Under CONFIG_SMP, dl_bw is per root domain, but not per CPU.
When checking or updating dl_bw, currently iterating every CPU is
overdoing, just need iterate each root domain once.
Suggested-by: Peter Zijlstra <[email protected]>
Signed-off-by: Peng Liu <[email protected]>
---
kernel/sched/deadline.c | 43 ++++++++++++++++++++++++++++++++---------
kernel/sched/sched.h | 7 +++++++
kernel/sched/topology.c | 1 +
3 files changed, 42 insertions(+), 9 deletions(-)
diff --git a/kernel/sched/deadline.c b/kernel/sched/deadline.c
index c19c1883d695..5200e185923f 100644
--- a/kernel/sched/deadline.c
+++ b/kernel/sched/deadline.c
@@ -97,6 +97,17 @@ static inline unsigned long dl_bw_capacity(int i)

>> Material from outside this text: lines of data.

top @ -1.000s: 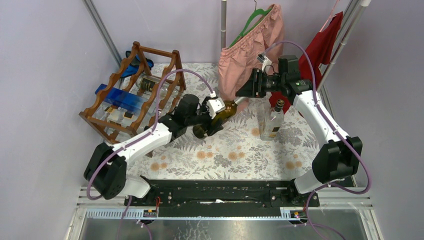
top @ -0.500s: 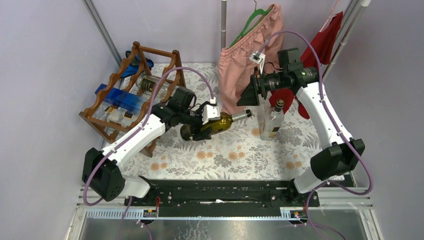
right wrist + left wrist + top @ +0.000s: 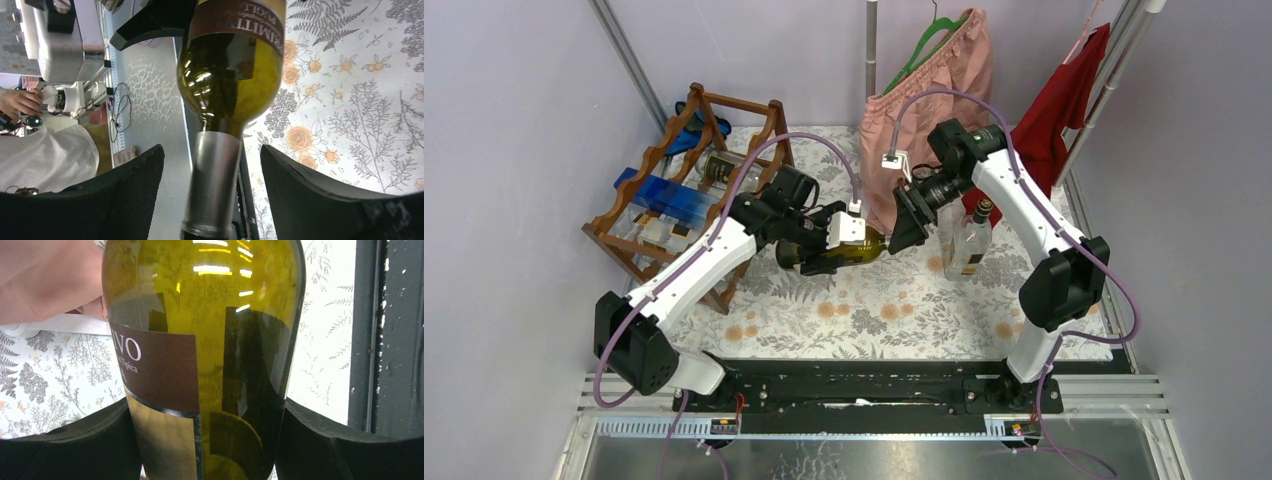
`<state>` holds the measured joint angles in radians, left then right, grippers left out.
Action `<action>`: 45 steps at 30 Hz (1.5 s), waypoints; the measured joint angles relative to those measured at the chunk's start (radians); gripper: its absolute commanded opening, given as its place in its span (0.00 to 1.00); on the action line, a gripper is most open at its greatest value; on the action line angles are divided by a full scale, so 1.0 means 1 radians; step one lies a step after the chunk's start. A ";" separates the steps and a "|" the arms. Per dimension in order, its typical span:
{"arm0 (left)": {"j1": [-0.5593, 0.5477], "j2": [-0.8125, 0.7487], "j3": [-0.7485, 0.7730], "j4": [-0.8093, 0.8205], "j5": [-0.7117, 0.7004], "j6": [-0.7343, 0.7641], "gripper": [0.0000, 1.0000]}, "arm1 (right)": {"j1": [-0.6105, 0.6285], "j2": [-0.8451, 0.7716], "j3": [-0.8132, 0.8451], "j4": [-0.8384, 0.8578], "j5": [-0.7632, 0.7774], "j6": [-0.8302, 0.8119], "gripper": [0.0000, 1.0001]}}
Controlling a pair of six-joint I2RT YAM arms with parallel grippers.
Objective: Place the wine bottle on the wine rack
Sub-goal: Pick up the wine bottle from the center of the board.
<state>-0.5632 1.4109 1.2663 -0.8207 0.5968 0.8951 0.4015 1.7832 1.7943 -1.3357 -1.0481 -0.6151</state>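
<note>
The wine bottle point(image 3: 864, 246) is olive-green glass with a brown and gold label. It lies roughly level above the flowered table, its silver-capped neck pointing right. My left gripper point(image 3: 822, 243) is shut on its body, and in the left wrist view both black fingers press the wine bottle's point(image 3: 200, 340) sides. My right gripper point(image 3: 906, 222) is open around the neck point(image 3: 214, 180); there is a gap on each side between the neck and the fingers point(image 3: 320, 195). The wine rack point(image 3: 759, 130), reddish-brown wood with wavy rails, stands at the far left, just left of the bottle's base.
The rack holds a blue block point(image 3: 664, 196) and another bottle point(image 3: 717, 166). A clear glass bottle point(image 3: 969, 240) stands upright right of my right gripper. Pink shorts point(image 3: 924, 95) and a red garment point(image 3: 1064, 95) hang at the back. A metal pole point(image 3: 871, 40) rises behind.
The right gripper has let go of the neck and opened, then followed leftward and down. The left arm has carried the bottle left toward the rack.
</note>
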 measured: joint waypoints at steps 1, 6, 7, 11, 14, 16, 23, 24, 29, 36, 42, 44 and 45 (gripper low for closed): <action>0.000 0.003 0.005 -0.010 -0.006 0.007 0.00 | 0.009 0.000 0.000 -0.005 0.001 0.002 0.74; 0.000 0.018 0.027 -0.037 -0.042 0.037 0.00 | 0.032 -0.001 -0.011 -0.007 0.016 0.027 0.68; -0.002 0.020 0.030 -0.039 -0.046 0.040 0.00 | 0.035 -0.001 -0.015 -0.006 0.018 0.032 0.67; -0.006 0.021 0.034 -0.048 -0.062 0.049 0.00 | 0.047 -0.001 -0.035 -0.005 0.032 0.048 0.56; -0.006 0.021 0.035 -0.059 -0.063 0.054 0.00 | 0.052 -0.001 -0.043 0.000 0.047 0.061 0.42; -0.008 0.021 0.036 -0.063 -0.063 0.056 0.00 | 0.052 -0.001 -0.046 0.004 0.058 0.069 0.26; -0.010 0.021 0.046 -0.076 -0.072 0.046 0.22 | 0.052 0.000 -0.050 0.018 0.082 0.092 0.00; -0.010 0.021 0.047 -0.076 -0.072 0.046 0.35 | 0.052 0.000 -0.052 0.018 0.081 0.092 0.00; -0.013 0.017 0.045 -0.080 -0.072 0.031 0.83 | 0.050 0.000 -0.064 0.019 0.059 0.089 0.00; -0.014 -0.102 -0.058 0.018 -0.072 -0.026 0.99 | 0.049 -0.002 -0.101 0.014 -0.008 0.090 0.00; -0.014 -0.152 -0.068 0.049 -0.066 -0.070 0.99 | 0.044 -0.013 -0.116 0.014 -0.055 0.097 0.00; -0.014 -0.155 -0.068 0.055 -0.063 -0.079 0.99 | 0.039 -0.013 -0.123 0.013 -0.068 0.100 0.00; -0.014 -0.156 -0.068 0.058 -0.063 -0.083 0.99 | 0.037 -0.013 -0.126 0.013 -0.073 0.101 0.00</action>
<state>-0.5774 1.2545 1.1980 -0.7628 0.5343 0.8124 0.4381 1.7706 1.6680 -1.3224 -1.1213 -0.5140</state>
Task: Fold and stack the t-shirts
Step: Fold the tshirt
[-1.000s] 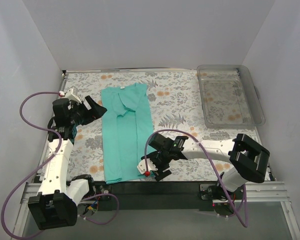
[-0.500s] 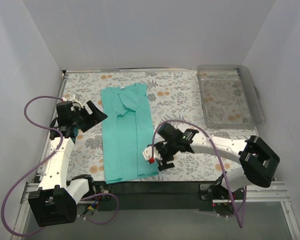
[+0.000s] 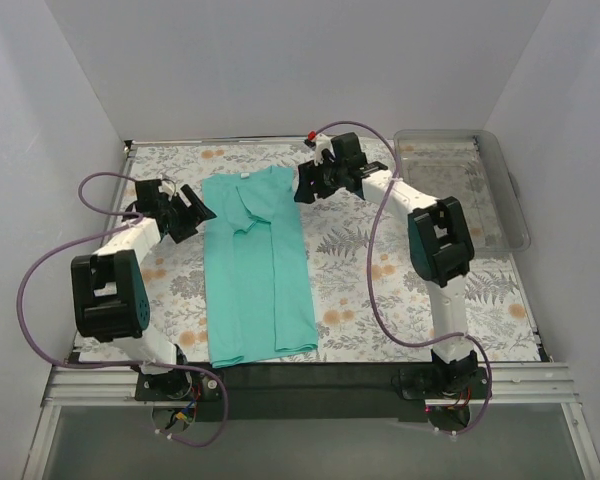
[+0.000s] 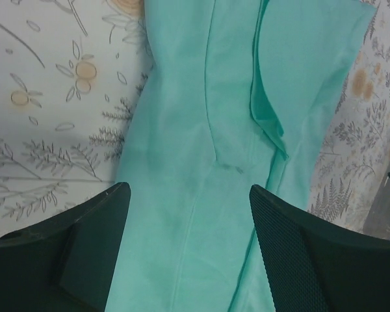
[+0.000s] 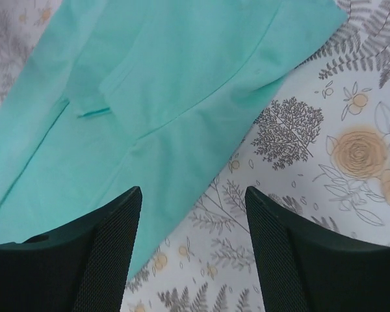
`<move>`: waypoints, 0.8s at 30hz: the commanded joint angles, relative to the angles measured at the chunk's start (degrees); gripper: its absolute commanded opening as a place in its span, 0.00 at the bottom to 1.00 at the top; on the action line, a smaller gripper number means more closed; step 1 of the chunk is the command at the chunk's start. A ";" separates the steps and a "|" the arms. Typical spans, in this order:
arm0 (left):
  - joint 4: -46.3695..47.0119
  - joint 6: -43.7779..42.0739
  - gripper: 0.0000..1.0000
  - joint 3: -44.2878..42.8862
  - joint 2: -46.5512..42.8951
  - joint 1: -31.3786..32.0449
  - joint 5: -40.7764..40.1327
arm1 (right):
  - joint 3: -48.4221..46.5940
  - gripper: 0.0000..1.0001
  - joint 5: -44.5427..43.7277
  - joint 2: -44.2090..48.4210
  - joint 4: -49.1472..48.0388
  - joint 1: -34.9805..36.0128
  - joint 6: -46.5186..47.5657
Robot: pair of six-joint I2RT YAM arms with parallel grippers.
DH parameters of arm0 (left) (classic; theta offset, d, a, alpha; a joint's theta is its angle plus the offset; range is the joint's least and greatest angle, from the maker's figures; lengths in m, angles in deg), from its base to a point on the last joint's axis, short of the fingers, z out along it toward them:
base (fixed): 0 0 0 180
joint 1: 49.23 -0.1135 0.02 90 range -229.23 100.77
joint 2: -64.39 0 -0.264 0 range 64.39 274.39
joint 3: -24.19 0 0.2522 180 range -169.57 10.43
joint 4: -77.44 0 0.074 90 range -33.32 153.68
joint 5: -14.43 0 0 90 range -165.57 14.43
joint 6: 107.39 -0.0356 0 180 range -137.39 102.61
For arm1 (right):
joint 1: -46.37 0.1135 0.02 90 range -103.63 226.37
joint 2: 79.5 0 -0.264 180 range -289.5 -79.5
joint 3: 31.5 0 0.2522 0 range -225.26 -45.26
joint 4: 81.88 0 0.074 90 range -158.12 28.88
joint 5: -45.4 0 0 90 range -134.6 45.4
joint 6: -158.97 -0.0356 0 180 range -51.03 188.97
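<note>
**Overhead and wrist views.** The plain teal-green soft cloth short-sleeved t-shirt [image 3: 255, 270] lies flat, folded into a long narrow strip. It runs from the far middle of the flower-printed table cover [image 3: 370, 250] to its near edge, well apart from the clear plastic rectangular tray [image 3: 450, 195] at far right. The left gripper [image 3: 192, 215] hovers at the shirt's far left edge and the right gripper [image 3: 305, 185] at its far right corner. Both have jaws spread wide with nothing between them, and contact with the cloth cannot be judged.
</note>
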 commanded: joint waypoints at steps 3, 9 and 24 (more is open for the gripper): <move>4.25 -1.41 0.67 -8.99 6.28 -0.64 -0.34 | -12.55 0.57 -2.03 -10.72 -1.78 -0.08 -18.85; 3.11 -2.38 0.65 -14.62 14.10 -1.17 -0.43 | -20.56 0.53 -0.97 -19.78 -1.69 -0.35 -23.25; -1.73 -3.52 0.52 -32.55 34.22 -1.08 -3.25 | -22.85 0.43 1.31 -25.41 -1.69 -1.40 -26.95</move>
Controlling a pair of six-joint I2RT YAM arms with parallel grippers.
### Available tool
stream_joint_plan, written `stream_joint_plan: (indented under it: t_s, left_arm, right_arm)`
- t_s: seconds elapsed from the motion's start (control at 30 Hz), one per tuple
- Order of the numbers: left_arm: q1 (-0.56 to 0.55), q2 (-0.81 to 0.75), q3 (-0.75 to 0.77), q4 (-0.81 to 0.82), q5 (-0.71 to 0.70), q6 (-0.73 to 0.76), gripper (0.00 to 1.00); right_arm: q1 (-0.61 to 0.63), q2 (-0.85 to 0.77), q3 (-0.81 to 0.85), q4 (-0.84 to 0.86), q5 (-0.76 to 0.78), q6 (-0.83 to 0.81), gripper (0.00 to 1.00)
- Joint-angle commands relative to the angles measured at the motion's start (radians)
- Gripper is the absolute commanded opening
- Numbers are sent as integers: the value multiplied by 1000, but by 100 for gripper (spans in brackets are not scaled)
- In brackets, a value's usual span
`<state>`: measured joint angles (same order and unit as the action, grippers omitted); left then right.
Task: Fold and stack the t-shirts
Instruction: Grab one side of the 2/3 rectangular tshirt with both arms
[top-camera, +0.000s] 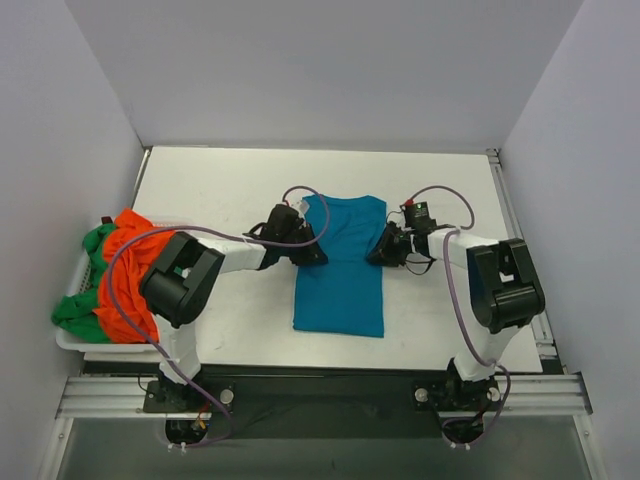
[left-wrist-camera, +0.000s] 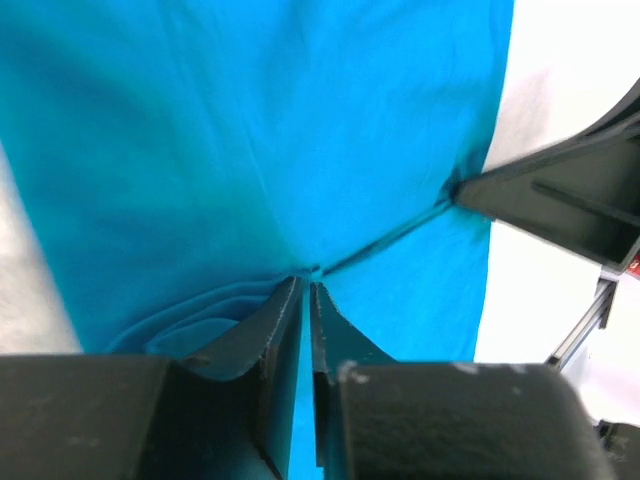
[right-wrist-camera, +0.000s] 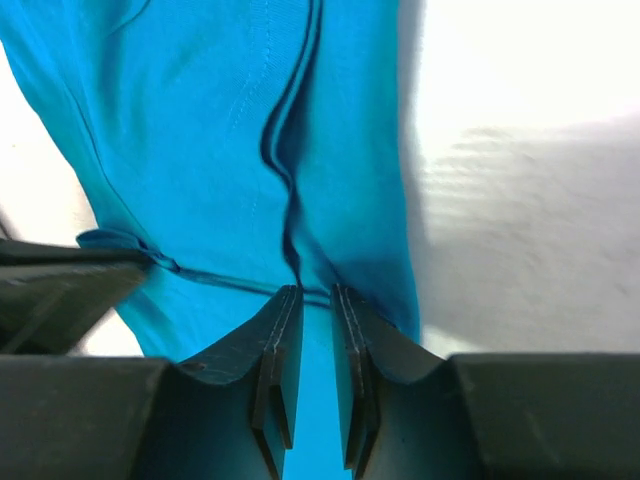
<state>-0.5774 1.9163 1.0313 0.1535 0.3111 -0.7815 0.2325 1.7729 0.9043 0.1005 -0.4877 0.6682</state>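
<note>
The teal-blue t-shirt (top-camera: 340, 265) lies on the table as a long narrow strip, its sides folded in. My left gripper (top-camera: 312, 255) is at its left edge, about mid-length, shut on a pinch of the teal cloth (left-wrist-camera: 306, 283). My right gripper (top-camera: 380, 252) is at the shirt's right edge opposite, its jaws closed to a narrow gap on the teal cloth (right-wrist-camera: 316, 290). A taut crease (left-wrist-camera: 385, 238) runs across the shirt between the two grippers. The orange t-shirt (top-camera: 130, 280) and the green t-shirt (top-camera: 75, 312) lie bunched in the basket at the left.
The white plastic basket (top-camera: 70, 340) stands at the table's left edge, beside the left arm. White walls close in the table at the back and both sides. Purple cables loop over both arms.
</note>
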Motion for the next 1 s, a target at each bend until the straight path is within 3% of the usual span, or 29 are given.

return __dl_bw_capacity(i);
}
}
+
+static inline bool dl_bw_visited(int cpu, u32 gen)
+{
+ struct root_domain *rd = cpu_rq(cpu)->rd;
+
+ if (rd->visit_gen == gen)
+ return true;
+
+ rd->visit_gen = gen;
+ return false;
+}
#else
static inline struct dl_bw *dl_bw_of(int i)
{
@@ -112,6 +123,11 @@ static inline unsigned long dl_bw_capacity(int i)
{
return SCHED_CAPACITY_SCALE;
}
+
+static inline bool dl_bw_visited(int cpu, u32 gen)
+{
+ return false;
+}
#endif
static inline
@@ -2514,26 +2530,30 @@ const struct sched_class dl_sched_class
.update_curr = update_curr_dl,
};
+/* Used for dl_bw check and update. */
+static u32 dl_generation;
+
int sched_dl_global_validate(void)
{
u64 runtime = global_rt_runtime();
u64 period = global_rt_period();
u64 new_bw = to_ratio(period, runtime);
struct dl_bw *dl_b;
- int cpu, ret = 0;
unsigned long flags;
+ int cpu, ret = 0;
+ u32 gen = ++dl_generation;
/*
* Here we want to check the bandwidth not being set to some
* value smaller than the currently allocated bandwidth in
* any of the root_domains.
- *
- * FIXME: Cycling on all the CPUs is overdoing, but simpler than
- * cycling on root_domains... Discussion on different/better
- * solutions is welcome!
*/
for_each_possible_cpu(cpu) {
rcu_read_lock_sched();
+
+ if (dl_bw_visited(cpu, gen))
+ goto next;
+
dl_b = dl_bw_of(cpu);
raw_spin_lock_irqsave(&dl_b->lock, flags);
@@ -2541,6 +2561,7 @@ int sched_dl_global_validate(void)
ret = -EBUSY;
raw_spin_unlock_irqrestore(&dl_b->lock, flags);
+next:
rcu_read_unlock_sched();
if (ret)
@@ -2567,8 +2588,9 @@ void sched_dl_do_global(void)
{
u64 new_bw = -1;
struct dl_bw *dl_b;
- int cpu;
unsigned long flags;
+ int cpu;
+ u32 gen = ++dl_generation;
def_dl_bandwidth.dl_period = global_rt_period();
def_dl_bandwidth.dl_runtime = global_rt_runtime();
@@ -2576,11 +2598,14 @@ void sched_dl_do_global(void)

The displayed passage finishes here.